He is thinking to close he Discover (Secured) and it'll be paid/closed. He want to cut down on cc. He also said he might want to pay $275 to IKEA and close it and also get rid of Wayfair card too.
This way, he would get rid of 3 cards, but will it hurt his credit and ulitization as well? He showed me his CR, its standing at 70% now.
Any help, will be appreciated.
@Anonymous wrote:I'm helping a friend and I need your advice what to do and which cards to close?
He is thinking to close he Discover (Secured) and it'll be paid/closed. He want to cut down on cc. He also said he might want to pay $275 to IKEA and close it and also get rid of Wayfair card too.
This way, he would get rid of 3 cards, but will it hurt his credit and ulitization as well?
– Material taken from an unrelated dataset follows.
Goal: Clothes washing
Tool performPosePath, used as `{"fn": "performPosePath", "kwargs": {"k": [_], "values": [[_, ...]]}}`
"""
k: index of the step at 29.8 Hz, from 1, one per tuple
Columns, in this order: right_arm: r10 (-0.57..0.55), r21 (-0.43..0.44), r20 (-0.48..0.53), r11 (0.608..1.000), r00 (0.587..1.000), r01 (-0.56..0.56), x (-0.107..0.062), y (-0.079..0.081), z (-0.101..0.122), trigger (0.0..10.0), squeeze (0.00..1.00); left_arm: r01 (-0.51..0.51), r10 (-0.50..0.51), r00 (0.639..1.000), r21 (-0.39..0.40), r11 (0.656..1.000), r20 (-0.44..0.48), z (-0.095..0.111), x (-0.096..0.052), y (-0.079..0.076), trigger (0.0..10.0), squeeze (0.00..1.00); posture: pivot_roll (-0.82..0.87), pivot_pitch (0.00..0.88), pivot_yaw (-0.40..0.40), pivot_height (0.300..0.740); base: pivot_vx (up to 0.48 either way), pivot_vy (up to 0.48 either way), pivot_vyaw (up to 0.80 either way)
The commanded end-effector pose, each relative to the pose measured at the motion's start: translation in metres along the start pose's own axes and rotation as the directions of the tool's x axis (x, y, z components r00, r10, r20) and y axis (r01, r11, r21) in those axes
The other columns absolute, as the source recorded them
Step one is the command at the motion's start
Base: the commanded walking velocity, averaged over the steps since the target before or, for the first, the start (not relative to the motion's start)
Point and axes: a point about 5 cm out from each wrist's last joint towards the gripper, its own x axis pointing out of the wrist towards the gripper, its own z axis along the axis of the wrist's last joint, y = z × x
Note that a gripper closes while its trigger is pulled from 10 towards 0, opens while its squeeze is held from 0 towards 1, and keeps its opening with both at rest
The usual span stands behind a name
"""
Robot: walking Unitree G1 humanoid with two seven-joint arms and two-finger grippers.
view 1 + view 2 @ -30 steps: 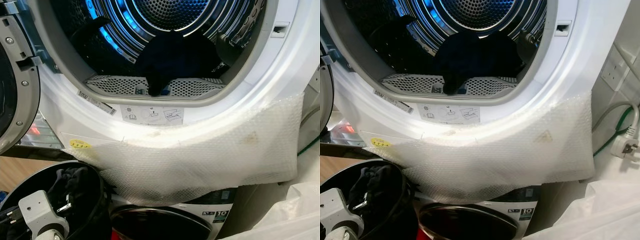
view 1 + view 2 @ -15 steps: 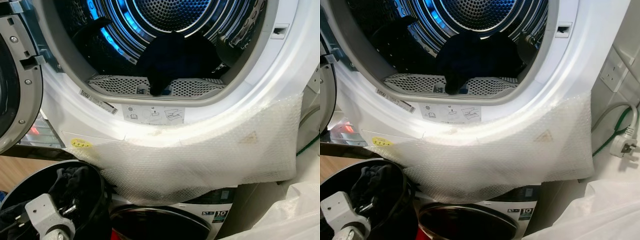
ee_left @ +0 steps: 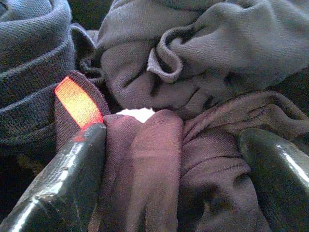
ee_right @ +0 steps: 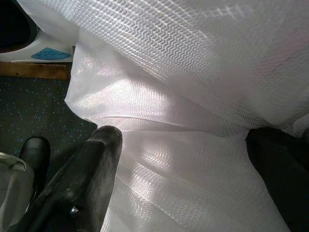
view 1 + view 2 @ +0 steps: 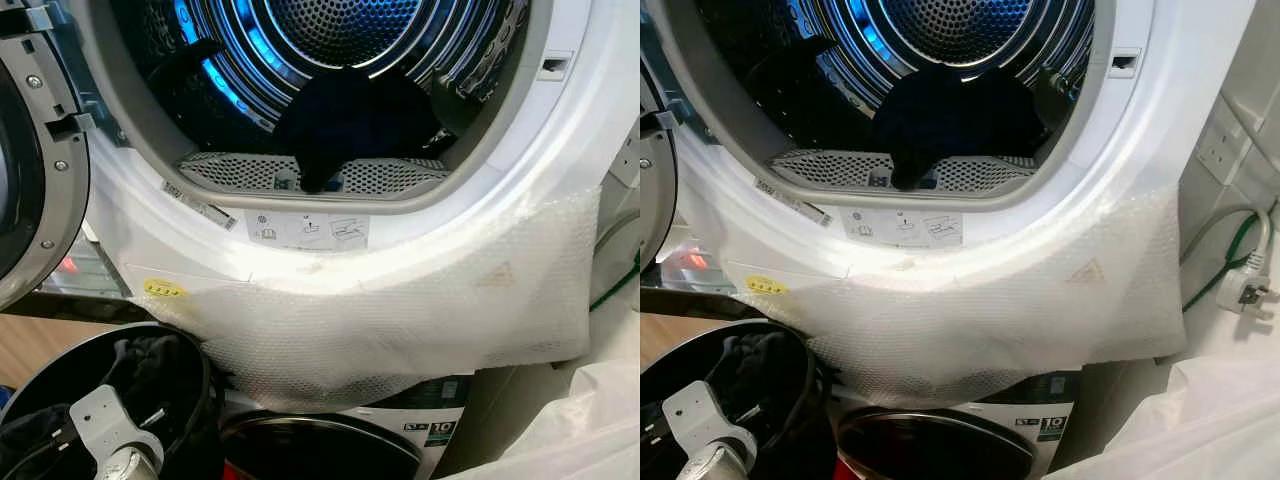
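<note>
Below the open dryer drum (image 5: 340, 90), the left gripper (image 3: 169, 159) sits spread in the black basket (image 5: 195, 375) over soft, limp clothes (image 3: 193, 72) — light, best pinched at a raised fold.

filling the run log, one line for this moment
left gripper: open around dark clothes in black basket | right gripper: open, idle | dryer drum: dark garment
</note>
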Motion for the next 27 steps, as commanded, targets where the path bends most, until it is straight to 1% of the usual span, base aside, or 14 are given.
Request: {"fn": "performPosePath", "kwargs": {"k": [1,3,5,7,8,9,12,16,17,20,21,22,23,27], "values": [[-0.033,-0.012,0.023,0.999,0.999,0.034,0.004,-0.013,0.007,10.0,0.00,-0.016,0.017,0.997,0.017,1.000,-0.075,-0.013,-0.001,-0.004,10.0,0.00,0.08,0.000,-0.001,0.740,0.000,0.000,0.00],[-0.032,-0.015,0.028,0.999,0.999,0.033,0.004,-0.014,0.009,10.0,0.00,-0.029,0.032,0.995,0.033,0.999,-0.094,-0.012,-0.001,-0.003,10.0,0.00,0.08,0.000,-0.004,0.740,0.000,0.000,0.00],[-0.030,-0.033,0.033,0.999,0.999,0.031,0.005,-0.015,0.011,10.0,0.00,-0.026,0.033,0.995,0.074,0.997,-0.092,-0.004,-0.003,-0.004,10.0,0.00,0.09,0.000,-0.003,0.740,0.000,0.000,0.00],[-0.030,-0.033,0.035,0.999,0.999,0.031,0.005,-0.016,0.012,10.0,0.00,-0.031,0.039,0.996,0.094,0.995,-0.084,0.000,-0.002,-0.003,10.0,0.00,0.09,0.000,-0.004,0.740,0.000,0.000,0.00],[-0.030,-0.033,0.040,0.999,0.999,0.031,0.006,-0.017,0.015,10.0,0.00,-0.035,0.043,0.996,0.104,0.994,-0.073,0.006,-0.002,-0.001,10.0,0.00,0.09,0.000,-0.004,0.740,0.000,0.000,0.00],[-0.031,-0.034,0.042,0.999,0.999,0.032,0.006,-0.017,0.016,10.0,0.00,-0.035,0.043,0.997,0.106,0.994,-0.068,0.008,-0.001,-0.001,10.0,0.00,0.09,0.000,-0.006,0.740,0.000,0.000,0.00],[-0.031,-0.045,0.048,0.998,0.998,0.033,0.007,-0.019,0.019,10.0,0.00,-0.049,0.055,0.995,0.066,0.997,-0.084,0.015,0.004,0.003,10.0,0.00,0.10,0.000,-0.014,0.740,0.000,0.000,0.00],[-0.031,-0.054,0.050,0.998,0.998,0.034,0.007,-0.021,0.020,10.0,0.00,-0.057,0.058,0.989,0.014,0.998,-0.137,0.012,0.006,0.005,10.0,0.00,0.11,0.000,-0.021,0.740,0.000,0.000,0.00],[-0.030,-0.063,0.056,0.997,0.998,0.033,0.008,-0.022,0.022,10.0,0.00,-0.061,0.064,0.985,0.019,0.998,-0.162,0.008,0.005,0.008,10.0,0.00,0.11,0.000,-0.023,0.740,0.000,0.000,0.00],[-0.029,-0.066,0.063,0.997,0.998,0.033,0.008,-0.022,0.026,10.0,0.00,-0.074,0.078,0.978,0.027,0.997,-0.192,0.003,0.004,0.013,10.0,0.00,0.11,0.000,-0.025,0.740,0.000,0.000,0.00],[-0.023,-0.074,0.072,0.997,0.997,0.029,0.008,-0.020,0.030,10.0,0.00,-0.084,0.085,0.968,0.017,0.996,-0.235,-0.003,0.005,0.018,10.0,0.00,0.12,0.000,-0.027,0.740,0.000,0.000,0.00],[-0.023,-0.074,0.072,0.997,0.997,0.029,0.008,-0.020,0.030,10.0,0.00,-0.084,0.085,0.968,0.017,0.996,-0.235,-0.003,0.005,0.018,10.0,0.00,0.12,0.000,-0.027,0.740,0.000,0.000,0.00],[-0.020,-0.079,0.078,0.997,0.997,0.026,0.008,-0.019,0.032,10.0,0.00,-0.089,0.088,0.963,0.010,0.996,-0.254,-0.006,0.005,0.020,10.0,0.00,0.12,0.000,-0.027,0.740,0.000,0.000,0.00],[-0.014,-0.087,0.085,0.996,0.996,0.022,0.008,-0.018,0.036,10.0,0.00,-0.088,0.082,0.954,-0.009,0.996,-0.288,-0.012,0.005,0.018,10.0,0.00,0.13,0.000,-0.036,0.740,0.000,0.000,0.00]]}}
He showed me his CR, its standing at 70% now.
Any help, will be appreciated.
Your friend should not close those cards right now. He should consider cutting up those cards if he is concerned he'd use them, but I'm seeing a total utilization of ~70%, and with those removed it will only go up. He should pay the Cap 1 QS, Premier, Target, Discover, IKEA, Amazon, and WM card ASAP to get them below 88.9. Your friend is in the danger zone on many fronts. I strongly advise that he either cut up his cards or give them to a trusted friend to hold onto until he gets things under control. When things are in better shape I'd probably look to close Premier first, assuming it has the sort of predatory fees attached to it that I think it does.
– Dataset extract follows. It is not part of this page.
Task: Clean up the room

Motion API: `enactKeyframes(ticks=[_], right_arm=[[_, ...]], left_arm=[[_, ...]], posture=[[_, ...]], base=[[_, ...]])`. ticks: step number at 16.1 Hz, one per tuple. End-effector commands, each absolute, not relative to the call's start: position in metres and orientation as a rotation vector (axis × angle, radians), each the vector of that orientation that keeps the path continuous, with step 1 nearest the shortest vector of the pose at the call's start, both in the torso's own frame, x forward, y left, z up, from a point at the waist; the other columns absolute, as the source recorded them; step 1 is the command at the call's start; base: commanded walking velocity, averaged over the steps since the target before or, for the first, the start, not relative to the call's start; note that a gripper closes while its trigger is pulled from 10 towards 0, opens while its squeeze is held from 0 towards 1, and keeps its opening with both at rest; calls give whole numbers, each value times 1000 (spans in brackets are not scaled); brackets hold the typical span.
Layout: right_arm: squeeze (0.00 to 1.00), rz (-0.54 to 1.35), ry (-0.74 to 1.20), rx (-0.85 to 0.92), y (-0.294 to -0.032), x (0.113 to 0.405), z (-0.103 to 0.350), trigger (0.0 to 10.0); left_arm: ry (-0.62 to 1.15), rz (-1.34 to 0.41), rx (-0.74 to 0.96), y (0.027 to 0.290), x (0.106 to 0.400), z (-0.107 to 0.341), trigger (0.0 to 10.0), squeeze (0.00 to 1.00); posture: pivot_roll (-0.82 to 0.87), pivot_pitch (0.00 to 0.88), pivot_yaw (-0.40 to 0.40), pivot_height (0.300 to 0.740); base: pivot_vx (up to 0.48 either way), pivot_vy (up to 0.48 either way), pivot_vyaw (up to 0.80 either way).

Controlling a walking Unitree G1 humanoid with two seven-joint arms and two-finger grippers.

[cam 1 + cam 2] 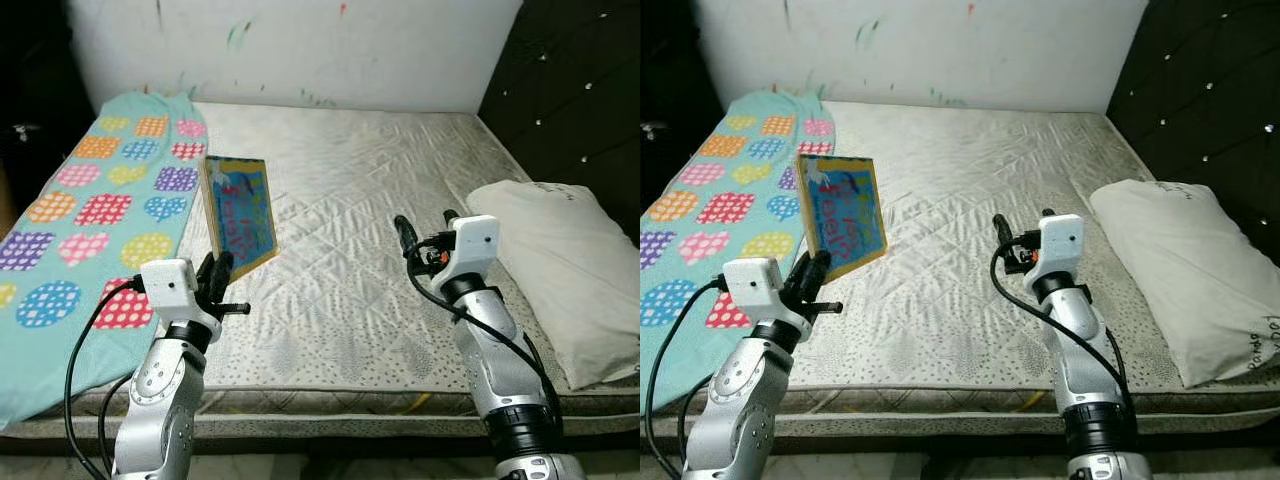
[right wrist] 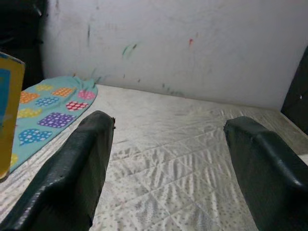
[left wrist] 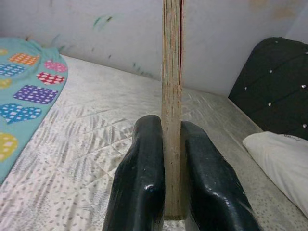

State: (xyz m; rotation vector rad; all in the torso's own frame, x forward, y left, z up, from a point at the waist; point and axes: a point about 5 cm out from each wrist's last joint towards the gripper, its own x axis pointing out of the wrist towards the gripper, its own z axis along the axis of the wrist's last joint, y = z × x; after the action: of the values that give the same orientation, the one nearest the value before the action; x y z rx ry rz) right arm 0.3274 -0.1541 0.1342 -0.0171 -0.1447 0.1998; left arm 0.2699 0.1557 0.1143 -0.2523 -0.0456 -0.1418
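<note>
The left gripper (image 1: 222,275) holds a picture book (image 1: 240,218) by its lower edge, the two black fingers (image 3: 139,187) pressed flat against either cover, with the page block sandwiched between them in the left wrist view. The book stands lifted above the bare quilted mattress (image 1: 370,200), at about ten o'clock from the middle of the bed, its blue cover tilted back toward the wall. It looks thin, stiff and light, a board-like book with hard covers, so a pinch across its thickness should hold it; gripped this low, though, it may swing or slip if the arm moves fast, and a grip nearer the spine would likely be steadier. The right gripper (image 1: 425,232) hovers over the mattress at about four o'clock, its fingers spread wide and empty. A dotted turquoise blanket (image 1: 80,240) lies at nine o'clock, a white pillow (image 1: 560,270) at three.
</note>
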Motion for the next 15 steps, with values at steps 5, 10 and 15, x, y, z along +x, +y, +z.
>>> enactKeyframes(ticks=[5, 10, 15], right_arm=[[0, 196, -167, -34, -153, 330, 138, 10000], [0, 192, -168, -32, -153, 331, 137, 10000], [0, 192, -173, -46, -153, 331, 138, 10000]], left_arm=[[-95, -163, -237, 151, 276, 124, 10000, 0], [-98, -165, -234, 151, 277, 125, 10000, 0], [-99, -168, -233, 151, 277, 125, 10000, 0]], posture=[[-80, 0, -49, 740], [-78, 0, -48, 740], [-80, 0, -47, 740]], base=[[0, 0, 0], [0, 0, 0], [0, -267, 181]])
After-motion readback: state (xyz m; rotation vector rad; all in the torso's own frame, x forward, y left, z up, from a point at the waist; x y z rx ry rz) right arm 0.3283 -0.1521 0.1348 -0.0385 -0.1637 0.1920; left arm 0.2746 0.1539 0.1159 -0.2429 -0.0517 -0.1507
@Anonymous wrote:I'm helping a friend and I need your advice what to do and which cards to close?
He is thinking to close he Discover (Secured) and it'll be paid/closed. He want to cut down on cc. He also said he might want to pay $275 to IKEA and close it and also get rid of Wayfair card too.
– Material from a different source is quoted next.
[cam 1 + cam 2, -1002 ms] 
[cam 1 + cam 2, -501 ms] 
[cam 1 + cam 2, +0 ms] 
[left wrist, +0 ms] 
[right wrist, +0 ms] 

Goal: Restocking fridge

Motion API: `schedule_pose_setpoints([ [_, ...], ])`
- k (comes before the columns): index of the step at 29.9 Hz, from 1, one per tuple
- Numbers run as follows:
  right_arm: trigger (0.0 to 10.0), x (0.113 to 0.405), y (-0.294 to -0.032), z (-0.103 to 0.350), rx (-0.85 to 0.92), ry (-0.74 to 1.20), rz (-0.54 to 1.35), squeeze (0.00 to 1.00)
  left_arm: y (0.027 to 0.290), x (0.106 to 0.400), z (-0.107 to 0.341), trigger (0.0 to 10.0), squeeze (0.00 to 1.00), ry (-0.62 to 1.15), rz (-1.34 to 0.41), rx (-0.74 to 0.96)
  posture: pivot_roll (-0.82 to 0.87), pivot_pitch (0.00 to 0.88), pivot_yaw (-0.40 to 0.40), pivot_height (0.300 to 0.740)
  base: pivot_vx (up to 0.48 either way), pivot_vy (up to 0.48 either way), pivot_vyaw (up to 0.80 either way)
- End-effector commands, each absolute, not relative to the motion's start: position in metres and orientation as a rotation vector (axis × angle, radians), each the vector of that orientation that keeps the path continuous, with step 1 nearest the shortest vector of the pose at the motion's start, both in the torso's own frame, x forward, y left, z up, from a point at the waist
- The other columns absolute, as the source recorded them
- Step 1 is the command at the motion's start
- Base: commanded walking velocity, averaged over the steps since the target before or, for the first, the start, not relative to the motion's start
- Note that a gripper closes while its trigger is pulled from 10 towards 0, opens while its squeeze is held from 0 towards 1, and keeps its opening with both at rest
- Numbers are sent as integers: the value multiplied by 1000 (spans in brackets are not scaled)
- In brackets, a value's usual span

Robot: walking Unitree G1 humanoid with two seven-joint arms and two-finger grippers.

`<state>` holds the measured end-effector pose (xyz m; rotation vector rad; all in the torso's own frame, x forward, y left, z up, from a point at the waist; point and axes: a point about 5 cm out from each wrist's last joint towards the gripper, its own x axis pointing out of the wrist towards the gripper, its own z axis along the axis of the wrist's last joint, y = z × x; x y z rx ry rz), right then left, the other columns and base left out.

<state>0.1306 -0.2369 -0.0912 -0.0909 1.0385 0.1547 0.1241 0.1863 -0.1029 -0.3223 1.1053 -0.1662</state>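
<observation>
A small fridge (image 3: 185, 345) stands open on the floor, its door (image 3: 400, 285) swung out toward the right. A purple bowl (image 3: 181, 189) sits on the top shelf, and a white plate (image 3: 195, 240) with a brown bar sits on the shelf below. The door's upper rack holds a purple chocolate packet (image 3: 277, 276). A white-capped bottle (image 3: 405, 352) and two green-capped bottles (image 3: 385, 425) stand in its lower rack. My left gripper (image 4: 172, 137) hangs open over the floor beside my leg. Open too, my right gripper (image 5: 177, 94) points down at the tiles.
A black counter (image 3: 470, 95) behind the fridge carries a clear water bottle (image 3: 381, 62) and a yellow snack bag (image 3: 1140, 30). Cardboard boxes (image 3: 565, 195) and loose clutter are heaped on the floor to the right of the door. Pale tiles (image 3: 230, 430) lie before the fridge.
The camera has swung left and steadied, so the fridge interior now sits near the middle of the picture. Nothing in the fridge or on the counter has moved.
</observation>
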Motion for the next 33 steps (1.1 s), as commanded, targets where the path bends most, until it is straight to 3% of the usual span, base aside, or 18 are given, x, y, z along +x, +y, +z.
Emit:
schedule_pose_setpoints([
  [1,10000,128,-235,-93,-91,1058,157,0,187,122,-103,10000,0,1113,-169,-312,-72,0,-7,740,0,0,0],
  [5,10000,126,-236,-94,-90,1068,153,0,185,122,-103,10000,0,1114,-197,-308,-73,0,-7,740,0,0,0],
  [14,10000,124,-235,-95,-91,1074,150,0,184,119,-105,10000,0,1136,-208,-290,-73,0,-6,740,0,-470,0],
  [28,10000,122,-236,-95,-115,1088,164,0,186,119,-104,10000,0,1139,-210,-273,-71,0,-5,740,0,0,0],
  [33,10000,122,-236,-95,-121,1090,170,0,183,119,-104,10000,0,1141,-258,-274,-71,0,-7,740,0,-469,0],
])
This way, he would get rid of 3 cards, but will it hurt his credit and ulitization as well? He showed me his CR, its standing at 70% now.
Any help, will be appreciated.
I would not close anything yet being that with such low limits loosing those availble credit limits will hurt his overall utilization. I would first concentrate on paying down as much as these cards down to zero, which will help his score rise.
I would advise to hold off on the closures until he gets a number of cards under max amount
his priority right now should be attacking the balances on
ikea
amazon
target
discover
wm
premier
If he pays off some, and then closes them, his Util will bounce straight up again
pay everything down to 89%
sock drawer the Wayfair until an AF is coming up. Then close it
stop all spending on CC's right away
I know the limits are low, but these maxed out cards are hurting him
get them all under 29% then think about closing one.
He should be planning on the Discover converting to Unsecured. How old is it?
i would think that would be the main card he should actually keep long term.
As stated, NO closing right now.
When that time does come, he needs to keep some good cards. Any Visa/MC in the stack (can't tell from the list) and the Discover card should stay. Predatory cards should go.
Completely agree with not closing anything until overall utilization is under control. Absolute first priority should be getting ALL cards paid down enough so that no card is reporting higher than 88.9% utilization after new interest charges are added on the following statement and then either start by paying off the lowest balance first and then the next lowest, etc., or applying equal payments to all to bring them down proportionally. Also watch the Amazon account for any looming expiring 0% promo offers as those have retroactive interest if not paid by the agreed date, so while a $500 purchase 6 months ago might only have $20 left on it, it could suddenly be hit with like $65 in retroactive interest.
Thanks for the help. Should I tell him to pay off the Discover and IKEA then pay maybe $75 each on all other accounts esp. the DFS ($127 and things will fall under 88.9% ?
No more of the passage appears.